Banks watched patiently, if rather queasily, as Dr. Glendenning’s assistant made the customary Y-shaped incision and peeled back the skin and muscle from the chest wall with a scalpel. The smell of human muscle, rather like raw lamb, Banks had always thought, emanated from the body. Next, the assistant pulled the chest flap up over Luke’s face and took a bone-cutter to the rib cage, finally peeling off the chest plate and exposing the inner organs. When he had removed these en bloc, he placed them on the dissecting table and reached for his electric saw. Bank knew what was coming next, that unforgettable sound and burned-bone smell of the skull, so he turned his attention to Dr. Glendenning, who was dissecting the organs, paying particular attention to the lungs.

“No water,” he announced. “Or minimal.”

“Meaning Luke was dead when he went in the water?”

“I’ll send the tissues for diatomic analysis, but I don’t expect they’ll find much.”

The electric saw stopped, and seconds later Banks heard something rather like a combination grating and sucking sound, and he knew it was the top of the skull coming off. The assistant then cut the spinal cord and the tentorium and lifted the brain out. As he carried it to the jar of formalin, in which it would hang suspended for a couple of weeks, making it firmer and easier to handle, Dr. Glendenning had a quick look.

“Aha,” he said. “I thought so. Look, Banks, do you see that damage there, to the frontal lobes?”

Banks saw it. And he knew what it meant. “Contre coup?

“Exactly. Which might explain the unusual angle.”

If a blow is delivered while the victim’s head is stationary, then the damage is limited to the point of impact – bones splintered into the brain – but if the victim’s head is in motion, then the result is a contre coup injury: additional damage opposite the point of impact. Contre coup injuries are almost always the result of a fall.

“Luke fell?

“Or he was pushed,” said Glendenning. “But as far as I can tell, there are no other injuries, no broken bones. And as I said, if there was bruising, if someone hit him, say, knocked him over, then, unless there are any small bones in the cheek broken, we won’t be able to tell. We’ll be checking, of course.”

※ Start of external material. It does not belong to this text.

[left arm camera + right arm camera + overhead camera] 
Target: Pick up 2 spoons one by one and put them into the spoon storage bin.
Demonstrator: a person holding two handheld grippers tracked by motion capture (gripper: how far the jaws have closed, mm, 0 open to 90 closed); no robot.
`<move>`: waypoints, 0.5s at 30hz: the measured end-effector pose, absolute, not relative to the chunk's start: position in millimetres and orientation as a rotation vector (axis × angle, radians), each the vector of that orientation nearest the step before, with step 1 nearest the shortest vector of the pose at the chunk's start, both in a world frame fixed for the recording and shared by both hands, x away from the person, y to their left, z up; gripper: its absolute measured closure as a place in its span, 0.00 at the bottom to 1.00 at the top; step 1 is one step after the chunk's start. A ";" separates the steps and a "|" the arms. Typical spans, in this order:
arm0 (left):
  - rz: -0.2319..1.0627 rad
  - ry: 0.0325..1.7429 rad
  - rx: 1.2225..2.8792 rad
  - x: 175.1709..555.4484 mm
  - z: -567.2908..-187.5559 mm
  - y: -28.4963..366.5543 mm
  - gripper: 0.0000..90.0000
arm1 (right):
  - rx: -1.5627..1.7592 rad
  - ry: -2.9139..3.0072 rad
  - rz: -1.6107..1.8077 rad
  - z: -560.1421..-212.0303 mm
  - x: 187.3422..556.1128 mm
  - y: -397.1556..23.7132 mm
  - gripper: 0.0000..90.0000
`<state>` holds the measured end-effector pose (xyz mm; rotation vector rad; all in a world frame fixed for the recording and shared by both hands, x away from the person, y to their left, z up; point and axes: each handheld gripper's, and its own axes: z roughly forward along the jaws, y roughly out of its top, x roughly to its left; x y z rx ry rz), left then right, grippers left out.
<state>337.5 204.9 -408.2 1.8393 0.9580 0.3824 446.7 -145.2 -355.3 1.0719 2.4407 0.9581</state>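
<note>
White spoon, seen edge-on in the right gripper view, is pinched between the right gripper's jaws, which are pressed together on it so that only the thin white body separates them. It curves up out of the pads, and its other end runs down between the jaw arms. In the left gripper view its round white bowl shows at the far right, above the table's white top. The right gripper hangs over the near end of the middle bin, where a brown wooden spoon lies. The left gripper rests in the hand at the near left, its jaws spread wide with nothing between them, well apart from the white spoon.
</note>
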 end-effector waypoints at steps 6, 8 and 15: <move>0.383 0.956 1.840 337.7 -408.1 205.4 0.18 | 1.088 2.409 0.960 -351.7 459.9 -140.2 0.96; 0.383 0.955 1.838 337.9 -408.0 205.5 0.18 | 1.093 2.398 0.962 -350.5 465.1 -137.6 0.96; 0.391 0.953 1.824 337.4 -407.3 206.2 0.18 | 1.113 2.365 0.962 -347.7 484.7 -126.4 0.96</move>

“Can you give me any idea about time of death? It’s important.”

“Aye, well… I’ve looked over Dr. Burns’s measurements at the scene. Very meticulous. He’ll go far. Rigor’s been and gone, which indicates over two days at the temperatures noted.”

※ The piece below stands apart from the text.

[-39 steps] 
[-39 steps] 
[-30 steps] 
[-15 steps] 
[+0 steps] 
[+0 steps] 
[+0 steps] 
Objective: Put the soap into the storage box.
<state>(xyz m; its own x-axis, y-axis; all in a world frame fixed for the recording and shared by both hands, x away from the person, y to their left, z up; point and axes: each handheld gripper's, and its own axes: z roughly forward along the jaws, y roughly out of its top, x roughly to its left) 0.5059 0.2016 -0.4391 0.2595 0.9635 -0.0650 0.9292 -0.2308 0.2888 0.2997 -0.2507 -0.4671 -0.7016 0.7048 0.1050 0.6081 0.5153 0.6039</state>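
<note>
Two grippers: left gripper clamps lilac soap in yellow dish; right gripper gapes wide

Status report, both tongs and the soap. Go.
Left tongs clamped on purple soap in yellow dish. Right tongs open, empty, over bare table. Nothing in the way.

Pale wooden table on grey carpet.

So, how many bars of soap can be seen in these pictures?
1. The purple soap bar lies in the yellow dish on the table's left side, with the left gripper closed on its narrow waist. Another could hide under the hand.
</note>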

“What about the wrinkling and whitening?”

Cutis anserina? Three to five hours. Water preserves, delays putrefaction, so it makes our job a little harder. There’s no lividity, and I’m afraid it’ll be almost impossible to tell whether there was any other bruising. The water takes care of that.” He paused and frowned. “But there’s the discoloration around the neck.”

“What about it?”

“That indicates the beginnings of putrefaction. In bodies found in water, it always starts at the root of the neck.”

“After how long?”

“That’s just it,” Dr. Glendenning said, looking at Banks. “You understand I can’t be more specific, I can’t give you less than a twelve-hour margin of error, but not until at least three or four days, not at the temperatures Dr. Burns recorded.”

Banks made a mental calculation. “Bloody hell,” he said. “Even at the outside, that means Luke had to have been killed just after he went missing.”

“Sometime that very night, by my calculations. Taking everything into account, between about eight P.M. and eight A.M.”